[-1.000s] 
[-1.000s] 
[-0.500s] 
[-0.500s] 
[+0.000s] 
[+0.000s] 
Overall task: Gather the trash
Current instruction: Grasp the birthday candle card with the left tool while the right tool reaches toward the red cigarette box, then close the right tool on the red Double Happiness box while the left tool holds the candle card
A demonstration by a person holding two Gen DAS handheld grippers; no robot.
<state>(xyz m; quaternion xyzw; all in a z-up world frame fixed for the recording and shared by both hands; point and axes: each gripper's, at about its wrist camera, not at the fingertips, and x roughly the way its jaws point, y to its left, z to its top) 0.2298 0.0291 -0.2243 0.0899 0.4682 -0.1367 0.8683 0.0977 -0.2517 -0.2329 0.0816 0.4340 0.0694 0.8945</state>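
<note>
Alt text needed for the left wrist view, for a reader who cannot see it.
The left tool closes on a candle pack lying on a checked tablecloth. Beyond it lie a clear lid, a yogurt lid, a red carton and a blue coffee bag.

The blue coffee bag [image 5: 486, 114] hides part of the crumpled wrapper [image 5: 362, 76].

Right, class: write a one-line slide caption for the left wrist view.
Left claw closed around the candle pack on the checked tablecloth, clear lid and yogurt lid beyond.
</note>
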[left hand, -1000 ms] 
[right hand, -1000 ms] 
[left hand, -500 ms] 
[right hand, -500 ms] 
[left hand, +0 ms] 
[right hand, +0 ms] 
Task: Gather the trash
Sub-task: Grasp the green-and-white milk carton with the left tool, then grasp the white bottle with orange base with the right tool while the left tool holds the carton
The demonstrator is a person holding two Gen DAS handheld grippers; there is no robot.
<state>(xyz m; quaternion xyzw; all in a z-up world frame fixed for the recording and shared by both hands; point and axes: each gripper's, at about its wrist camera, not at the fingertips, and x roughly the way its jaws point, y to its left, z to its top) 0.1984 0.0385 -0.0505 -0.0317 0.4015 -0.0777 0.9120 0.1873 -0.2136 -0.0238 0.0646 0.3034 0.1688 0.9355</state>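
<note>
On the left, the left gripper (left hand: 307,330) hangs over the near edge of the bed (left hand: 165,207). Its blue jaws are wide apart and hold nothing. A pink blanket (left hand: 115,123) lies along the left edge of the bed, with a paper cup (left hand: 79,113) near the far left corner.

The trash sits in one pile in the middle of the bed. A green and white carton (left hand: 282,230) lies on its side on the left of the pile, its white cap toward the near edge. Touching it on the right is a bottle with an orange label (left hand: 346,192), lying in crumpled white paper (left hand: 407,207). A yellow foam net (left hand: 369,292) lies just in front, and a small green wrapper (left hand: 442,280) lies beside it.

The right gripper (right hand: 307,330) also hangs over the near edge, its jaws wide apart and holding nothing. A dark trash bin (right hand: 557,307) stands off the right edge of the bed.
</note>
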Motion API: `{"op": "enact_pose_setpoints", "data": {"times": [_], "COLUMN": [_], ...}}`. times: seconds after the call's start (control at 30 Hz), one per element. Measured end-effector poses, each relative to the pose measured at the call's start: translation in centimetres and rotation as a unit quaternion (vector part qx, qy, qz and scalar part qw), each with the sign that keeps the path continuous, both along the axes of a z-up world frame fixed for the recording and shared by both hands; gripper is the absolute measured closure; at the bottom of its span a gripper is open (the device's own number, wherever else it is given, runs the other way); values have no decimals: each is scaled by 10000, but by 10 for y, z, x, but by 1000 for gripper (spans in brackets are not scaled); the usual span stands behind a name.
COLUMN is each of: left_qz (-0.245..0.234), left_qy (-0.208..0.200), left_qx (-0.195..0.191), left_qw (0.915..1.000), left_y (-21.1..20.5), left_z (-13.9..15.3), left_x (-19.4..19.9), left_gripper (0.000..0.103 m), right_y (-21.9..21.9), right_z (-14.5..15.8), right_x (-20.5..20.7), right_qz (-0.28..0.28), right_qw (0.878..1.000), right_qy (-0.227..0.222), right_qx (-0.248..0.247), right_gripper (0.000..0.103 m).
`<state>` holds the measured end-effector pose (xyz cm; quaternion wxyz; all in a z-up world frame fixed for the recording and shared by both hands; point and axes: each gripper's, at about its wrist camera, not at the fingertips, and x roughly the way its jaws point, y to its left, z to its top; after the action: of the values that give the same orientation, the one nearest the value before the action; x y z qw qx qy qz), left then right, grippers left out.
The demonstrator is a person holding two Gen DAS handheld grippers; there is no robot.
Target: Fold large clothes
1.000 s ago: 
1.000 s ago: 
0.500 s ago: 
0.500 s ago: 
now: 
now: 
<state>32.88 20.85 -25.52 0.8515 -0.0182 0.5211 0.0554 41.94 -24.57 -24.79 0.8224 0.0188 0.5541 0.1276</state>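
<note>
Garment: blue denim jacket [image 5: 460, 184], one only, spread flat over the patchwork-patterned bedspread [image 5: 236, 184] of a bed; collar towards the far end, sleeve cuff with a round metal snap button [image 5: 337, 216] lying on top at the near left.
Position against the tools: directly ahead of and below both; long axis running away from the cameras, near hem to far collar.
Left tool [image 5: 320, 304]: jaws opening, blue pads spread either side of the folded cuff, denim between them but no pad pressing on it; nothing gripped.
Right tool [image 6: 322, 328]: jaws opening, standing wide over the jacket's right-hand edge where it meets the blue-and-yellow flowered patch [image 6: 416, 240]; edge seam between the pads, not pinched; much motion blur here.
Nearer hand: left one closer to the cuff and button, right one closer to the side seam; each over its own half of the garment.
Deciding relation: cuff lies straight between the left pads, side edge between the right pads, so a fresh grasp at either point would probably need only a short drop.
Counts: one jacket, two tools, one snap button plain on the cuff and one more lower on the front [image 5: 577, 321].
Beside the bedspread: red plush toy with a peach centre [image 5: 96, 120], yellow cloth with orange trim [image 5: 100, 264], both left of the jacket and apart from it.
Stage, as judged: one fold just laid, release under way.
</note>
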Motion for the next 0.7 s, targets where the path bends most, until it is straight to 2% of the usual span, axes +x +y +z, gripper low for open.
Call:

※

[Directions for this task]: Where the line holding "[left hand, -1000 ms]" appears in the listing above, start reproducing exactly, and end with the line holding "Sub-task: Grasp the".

[Written solution]:
[left hand, -1000 ms] 
[right hand, -1000 ms] 
[left hand, -500 ms] 
[right hand, -500 ms] 
[left hand, +0 ms] 
[right hand, +0 ms] 
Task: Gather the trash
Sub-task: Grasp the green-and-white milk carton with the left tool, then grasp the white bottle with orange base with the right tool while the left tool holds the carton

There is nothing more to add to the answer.